Title

Variable window scan statistics

Date of Completion

January 2005

Keywords

Statistics

Degree

Ph.D.

Abstract

In the first part of this thesis variable window scan statistics are derived for independent and identically distributed 0-1 Bernoulli trials. Both one and two dimensional, as well as, conditional and unconditional cases are treated. The advantage in using a variable window scan statistic, as opposed to, a single fixed window scan statistic, is that it is more sensitive in detecting a change in the underlying distribution of the observed data. We show how to derive simple approximations for the significance level of these testing procedures and present numerical results to evaluate their performance. ^ We also introduce a maximum scan score-type statistic, based on several windows, for testing the null hypothesis that the observations are independent identically distributed (i.i.d.) according to a specified distribution, against an alternative that the observations cluster within a window of unknown length.
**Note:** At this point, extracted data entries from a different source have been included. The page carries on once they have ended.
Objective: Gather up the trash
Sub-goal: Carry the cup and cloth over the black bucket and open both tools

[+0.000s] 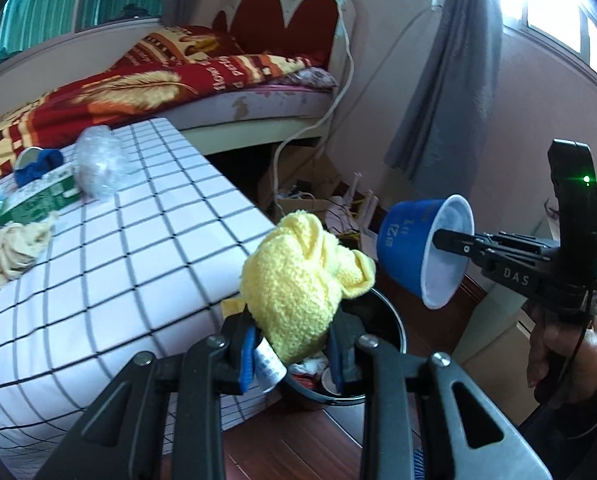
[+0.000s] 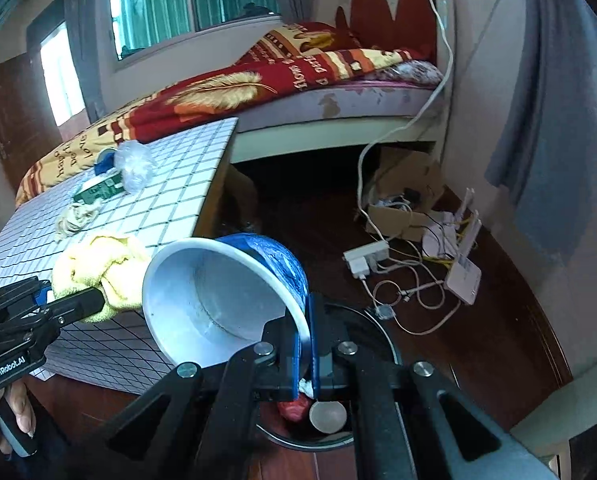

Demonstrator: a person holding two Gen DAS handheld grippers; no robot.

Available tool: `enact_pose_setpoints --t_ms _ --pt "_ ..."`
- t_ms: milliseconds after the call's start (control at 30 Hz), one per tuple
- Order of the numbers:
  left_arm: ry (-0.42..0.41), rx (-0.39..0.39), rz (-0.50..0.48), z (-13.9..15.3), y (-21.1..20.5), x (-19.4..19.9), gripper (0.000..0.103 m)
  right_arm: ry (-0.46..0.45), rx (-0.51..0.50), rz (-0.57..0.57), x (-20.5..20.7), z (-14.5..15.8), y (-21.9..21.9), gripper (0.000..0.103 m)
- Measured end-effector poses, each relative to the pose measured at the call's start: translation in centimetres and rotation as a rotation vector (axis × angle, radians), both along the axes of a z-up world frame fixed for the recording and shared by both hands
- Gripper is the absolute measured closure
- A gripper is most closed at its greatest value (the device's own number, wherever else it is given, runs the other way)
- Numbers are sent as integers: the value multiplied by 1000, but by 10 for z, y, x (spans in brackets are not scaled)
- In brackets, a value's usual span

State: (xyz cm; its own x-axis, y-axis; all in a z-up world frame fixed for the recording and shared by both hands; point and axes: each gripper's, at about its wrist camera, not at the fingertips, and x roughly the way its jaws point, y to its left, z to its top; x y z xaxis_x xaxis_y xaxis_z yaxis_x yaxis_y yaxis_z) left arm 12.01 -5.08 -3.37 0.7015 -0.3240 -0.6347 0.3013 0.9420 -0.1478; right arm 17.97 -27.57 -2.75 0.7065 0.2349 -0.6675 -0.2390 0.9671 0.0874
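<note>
The left gripper (image 1: 294, 354) has its fingers clenched on a yellow cloth (image 1: 298, 280), held over the black bin (image 1: 390, 320) on the floor. The right gripper (image 2: 306, 344) pinches the rim of a blue cup (image 2: 226, 292) above the same bin. More trash, a green carton (image 1: 38, 200) and a plastic wad (image 1: 98, 164), lies on the checked surface (image 1: 138, 240).

Both grippers are built of black plastic with silver screws and blue finger pads. "DAS" is printed on the right gripper (image 1: 448, 240), beside a green light; "GenRobot.AI" is printed on the left gripper (image 2: 94, 298).
</note>
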Motion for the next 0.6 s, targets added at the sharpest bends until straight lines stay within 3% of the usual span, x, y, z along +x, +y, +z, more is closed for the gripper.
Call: enact_pose_setpoints --t_ms 600 --pt "90 -1 -72 -41 -60 4 73 80 -45 -110 -7 -43 -55 99"
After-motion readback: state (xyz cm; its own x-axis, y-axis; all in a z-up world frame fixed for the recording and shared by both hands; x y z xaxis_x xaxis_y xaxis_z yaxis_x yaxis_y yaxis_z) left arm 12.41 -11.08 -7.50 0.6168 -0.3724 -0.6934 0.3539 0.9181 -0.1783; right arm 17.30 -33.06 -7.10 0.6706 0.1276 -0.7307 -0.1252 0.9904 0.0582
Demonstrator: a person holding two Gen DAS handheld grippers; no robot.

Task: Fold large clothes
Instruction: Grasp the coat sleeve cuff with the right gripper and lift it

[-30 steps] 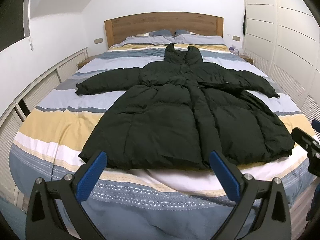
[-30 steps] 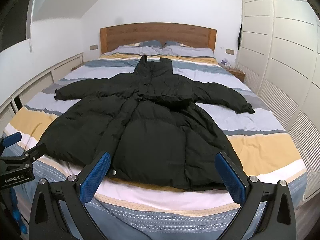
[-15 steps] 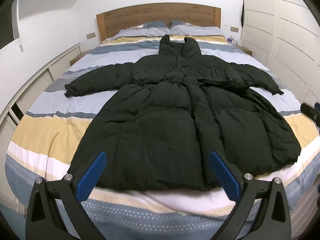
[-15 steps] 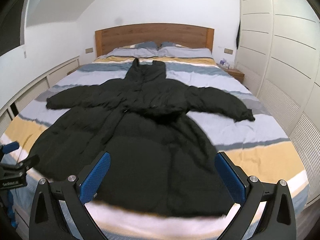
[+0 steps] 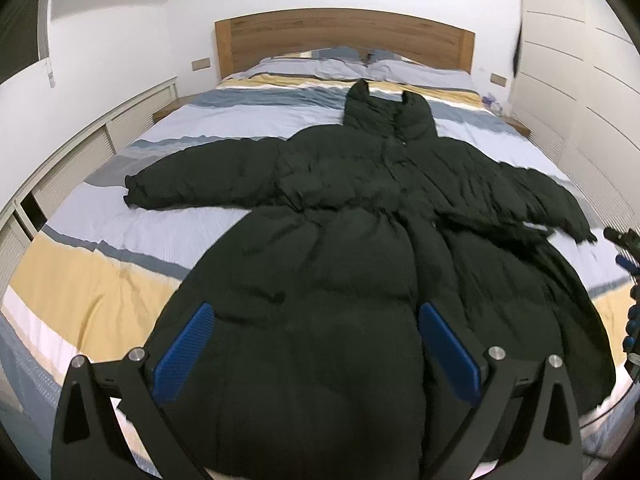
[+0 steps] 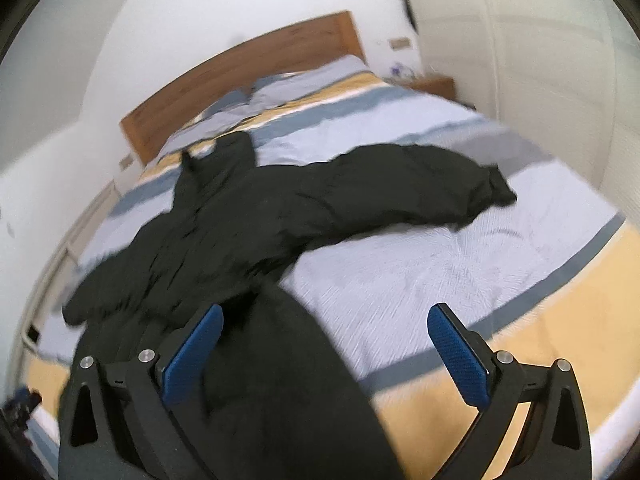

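Observation:
A large black puffer coat [image 5: 340, 264] lies spread flat, front up, on the striped bed [image 5: 100, 292], hood toward the headboard and both sleeves out sideways. My left gripper [image 5: 316, 320] hovers open over the coat's lower left panel, nothing between its blue pads. In the blurred, tilted right wrist view the coat [image 6: 248, 224] fills the left side, its sleeve [image 6: 420, 184] reaching right. My right gripper [image 6: 326, 324] is open above the coat's right edge and bare bedding. The right gripper's body [image 5: 624, 240] shows at the left view's right edge.
A wooden headboard [image 5: 344, 36] and pillows [image 5: 320, 66] sit at the far end. White louvred cabinets [image 5: 72, 160] run along the left, white wardrobe doors [image 5: 580, 60] along the right. A nightstand [image 6: 432, 84] stands by the bed's far right corner.
Both grippers have moved forward and lower over the coat. The right one has swung and tilted toward the coat's right sleeve. Both stayed open.

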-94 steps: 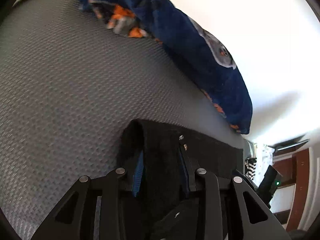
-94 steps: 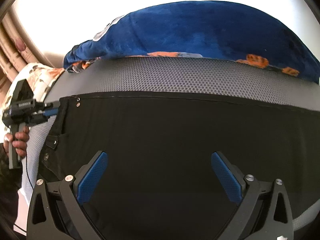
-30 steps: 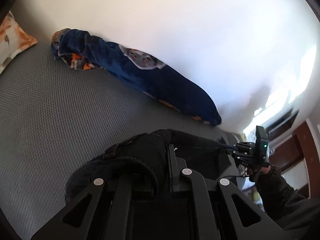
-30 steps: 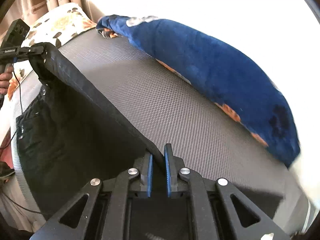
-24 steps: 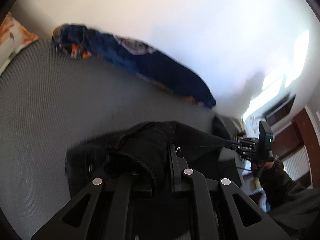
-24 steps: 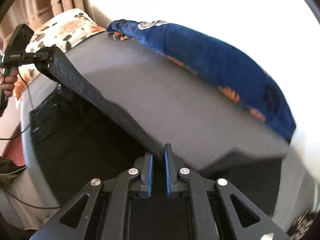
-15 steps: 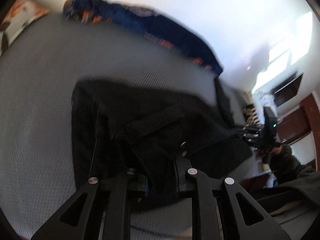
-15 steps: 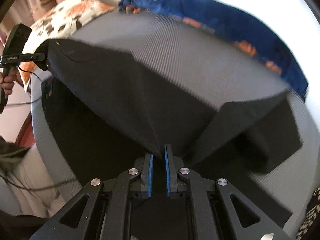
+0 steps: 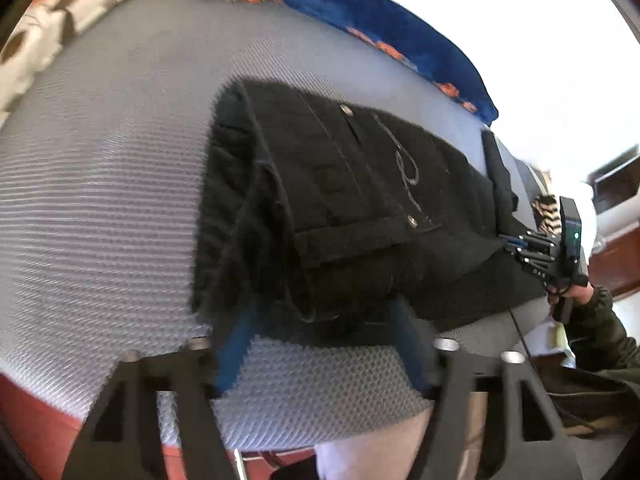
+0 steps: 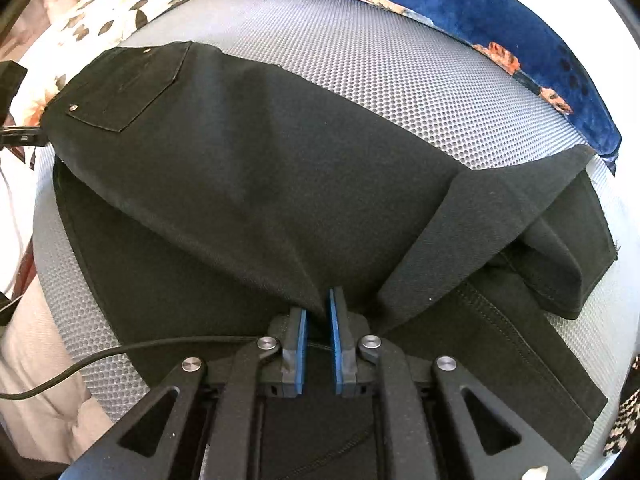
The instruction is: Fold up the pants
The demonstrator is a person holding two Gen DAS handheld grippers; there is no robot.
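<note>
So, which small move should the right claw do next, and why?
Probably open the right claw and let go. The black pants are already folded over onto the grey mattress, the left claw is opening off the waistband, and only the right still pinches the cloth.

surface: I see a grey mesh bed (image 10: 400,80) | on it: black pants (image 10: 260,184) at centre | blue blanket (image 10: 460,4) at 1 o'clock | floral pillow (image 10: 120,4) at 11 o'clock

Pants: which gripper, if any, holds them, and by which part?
The right gripper pinches the pants at a fold of the leg; the left gripper is opening, letting go.
</note>
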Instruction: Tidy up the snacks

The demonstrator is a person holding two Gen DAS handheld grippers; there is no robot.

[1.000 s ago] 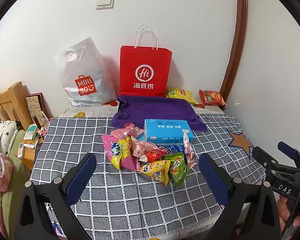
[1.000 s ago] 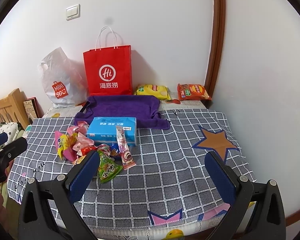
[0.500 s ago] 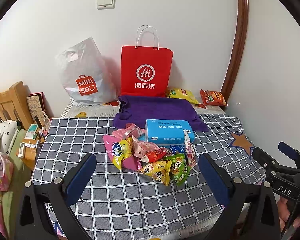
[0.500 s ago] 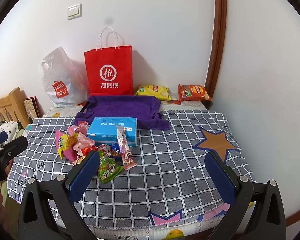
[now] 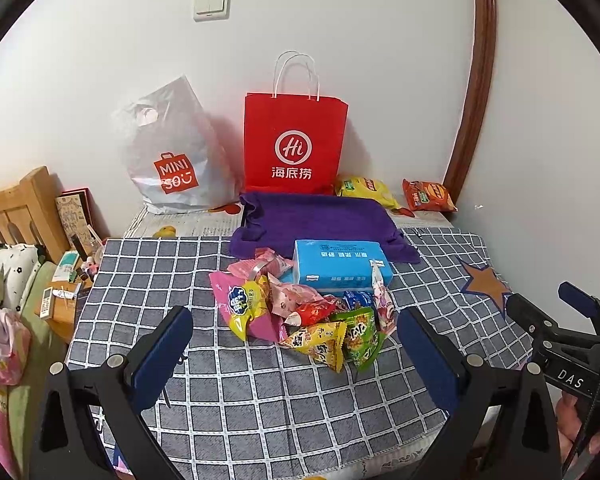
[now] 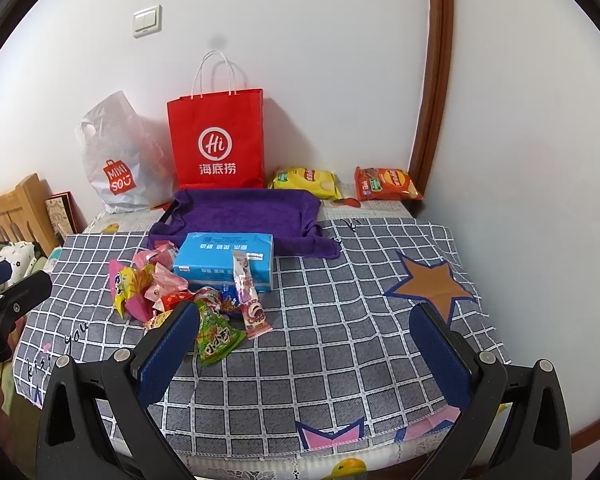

This statistic can be considered as a variable window scan statistic. Approximations for the significance level of this statistic are derived for 0-1 i.i.d. Bernoulli trials and for i.i.d. uniform observations on the interval [0, 1). The advantage in using a maximum scan score-type statistic, rather than a single fixed window scan statistic, is that it is more effective in detecting window-type clustering of observations. ^ For detecting a local clustering of events generated by a discrete nonhomogeneous process in a two dimensional rectangular region, we propose to employ Bayesian type scan statistics. The data is modeled via two stage hierarchical Bayesian models. Two Bayesian variable window scan statistics are investigated to test the null hypothesis that the observed events follow a specified two stage hierarchical model versus an alternative that indicates a local increase in the mean (clustering) of events in a sub-region. Both procedures are based on a sequence of Bayes factors and their p-values that have been generated via simulation of the posterior samples of the parameters, under the null and alternative hypothesis. The posterior samples of the parameters have been generated by employing collapsed Gibbs sampling in conjunction with a localized Metropolis-Hastings algorithm. Numerical results are presented to evaluate the performance of these variable window scan statistics. ^